Сейчас, мне кажется, я понимаю, почему тот учитель всегда говорил с детьми на равных. Почему никогда не пытался их учить, а, скорее, учился вместе с ними. Почему его так любили дети и с трудом понимали их родители. Он пытался воссоздать в своей маленькой частной школе то, что Япония потеряла, — ощущение, что все дети в каком-то смысле общие. Что все выжившие — брошенные, подобранные, усыновлённые — не красивые игрушки и не болванки, из которых кровные родители должны выстругать примерных членов общества, а живые существа, такие же, как лошади, собаки или куры. Что в конечном счёте не так важно, кто их родители — их всё равно воспитывают все вместе.

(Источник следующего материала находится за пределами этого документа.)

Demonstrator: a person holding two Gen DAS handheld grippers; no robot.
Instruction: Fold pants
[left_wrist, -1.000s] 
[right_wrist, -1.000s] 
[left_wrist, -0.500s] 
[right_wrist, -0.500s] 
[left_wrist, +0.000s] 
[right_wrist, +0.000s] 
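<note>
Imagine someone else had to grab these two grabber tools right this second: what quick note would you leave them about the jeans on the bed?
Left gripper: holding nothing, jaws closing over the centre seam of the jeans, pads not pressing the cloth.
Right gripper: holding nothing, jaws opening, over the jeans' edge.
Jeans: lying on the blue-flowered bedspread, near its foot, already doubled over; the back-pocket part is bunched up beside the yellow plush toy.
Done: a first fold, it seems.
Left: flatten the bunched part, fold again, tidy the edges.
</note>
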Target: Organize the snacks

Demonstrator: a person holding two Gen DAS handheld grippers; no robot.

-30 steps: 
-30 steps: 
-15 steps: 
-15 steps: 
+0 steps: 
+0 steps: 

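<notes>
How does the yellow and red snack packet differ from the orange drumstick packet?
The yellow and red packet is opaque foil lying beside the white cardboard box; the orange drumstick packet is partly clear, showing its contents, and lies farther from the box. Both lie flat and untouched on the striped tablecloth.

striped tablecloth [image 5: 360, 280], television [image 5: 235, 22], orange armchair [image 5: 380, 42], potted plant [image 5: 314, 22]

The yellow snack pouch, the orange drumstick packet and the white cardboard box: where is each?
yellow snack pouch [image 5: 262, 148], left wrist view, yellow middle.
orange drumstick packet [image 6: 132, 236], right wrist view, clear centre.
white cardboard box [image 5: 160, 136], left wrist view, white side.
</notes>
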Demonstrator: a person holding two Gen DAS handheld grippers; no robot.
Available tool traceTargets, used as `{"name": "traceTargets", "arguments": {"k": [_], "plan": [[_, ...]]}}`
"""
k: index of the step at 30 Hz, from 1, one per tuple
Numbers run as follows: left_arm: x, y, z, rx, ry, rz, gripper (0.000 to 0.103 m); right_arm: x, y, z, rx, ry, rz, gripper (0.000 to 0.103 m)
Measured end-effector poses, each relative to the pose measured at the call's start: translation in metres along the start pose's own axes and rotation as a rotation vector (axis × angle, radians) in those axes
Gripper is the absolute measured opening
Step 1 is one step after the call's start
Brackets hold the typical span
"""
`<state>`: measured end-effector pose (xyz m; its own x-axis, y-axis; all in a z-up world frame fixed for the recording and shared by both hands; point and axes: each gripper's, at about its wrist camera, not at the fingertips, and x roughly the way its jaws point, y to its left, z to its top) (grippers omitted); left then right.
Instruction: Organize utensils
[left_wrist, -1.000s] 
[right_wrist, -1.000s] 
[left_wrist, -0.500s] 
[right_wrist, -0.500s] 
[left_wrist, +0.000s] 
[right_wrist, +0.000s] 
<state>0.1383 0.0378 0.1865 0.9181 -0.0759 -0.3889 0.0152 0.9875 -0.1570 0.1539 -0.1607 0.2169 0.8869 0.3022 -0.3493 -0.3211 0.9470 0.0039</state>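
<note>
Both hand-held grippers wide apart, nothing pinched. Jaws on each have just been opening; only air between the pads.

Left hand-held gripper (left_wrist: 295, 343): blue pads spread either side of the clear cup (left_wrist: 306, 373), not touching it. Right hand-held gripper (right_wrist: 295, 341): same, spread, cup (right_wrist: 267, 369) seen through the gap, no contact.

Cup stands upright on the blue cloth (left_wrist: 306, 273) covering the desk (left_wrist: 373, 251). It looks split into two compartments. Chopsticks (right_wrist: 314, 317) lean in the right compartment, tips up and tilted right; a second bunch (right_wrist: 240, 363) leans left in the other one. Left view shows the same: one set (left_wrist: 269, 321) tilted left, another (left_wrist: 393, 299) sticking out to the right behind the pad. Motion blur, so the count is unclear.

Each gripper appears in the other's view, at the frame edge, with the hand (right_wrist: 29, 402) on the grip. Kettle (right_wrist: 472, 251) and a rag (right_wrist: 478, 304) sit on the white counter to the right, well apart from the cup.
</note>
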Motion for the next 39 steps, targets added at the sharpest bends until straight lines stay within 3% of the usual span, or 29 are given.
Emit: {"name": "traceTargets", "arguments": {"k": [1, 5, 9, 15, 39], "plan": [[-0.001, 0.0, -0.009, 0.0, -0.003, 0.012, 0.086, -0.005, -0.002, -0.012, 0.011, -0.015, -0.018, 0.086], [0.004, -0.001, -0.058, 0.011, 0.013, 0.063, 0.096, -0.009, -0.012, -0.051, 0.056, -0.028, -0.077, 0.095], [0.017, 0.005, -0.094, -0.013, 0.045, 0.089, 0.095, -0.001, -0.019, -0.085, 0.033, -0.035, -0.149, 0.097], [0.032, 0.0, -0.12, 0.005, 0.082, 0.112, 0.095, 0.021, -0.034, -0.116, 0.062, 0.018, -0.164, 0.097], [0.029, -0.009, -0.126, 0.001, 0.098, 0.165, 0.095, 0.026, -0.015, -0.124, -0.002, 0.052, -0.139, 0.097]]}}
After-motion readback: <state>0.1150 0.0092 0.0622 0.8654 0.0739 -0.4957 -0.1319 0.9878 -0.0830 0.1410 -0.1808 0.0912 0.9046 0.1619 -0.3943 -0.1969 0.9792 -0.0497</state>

И мне кажется, что без этого ощущения не может существовать настоящая японская деревня.
В конце восьмидесятых, когда Цой был ещё жив, а овраг рядом с моим московским домом был завален пустыми бутылками из-под одеколона, мой отец — до сих пор не знаю, зачем — повёл меня смотреть «Империю чувств». Было мне лет пятнадцать, я был ещё юн и неопытен, поэтому из первой части фильма извлёк немалую пользу. Вторая же напугала меня настолько, что, выйдя наконец из кинотеатра, я громогласно заявил: «Что бы со мной в жизни ни случилось, на японке я ни за что не женюсь». Через двенадцать лет я таки женился — по чистой случайности как раз на японке. И хотя пока у меня нет ощущения, что мне отрежут самое главное, сексуальность японцев не перестаёт меня удивлять.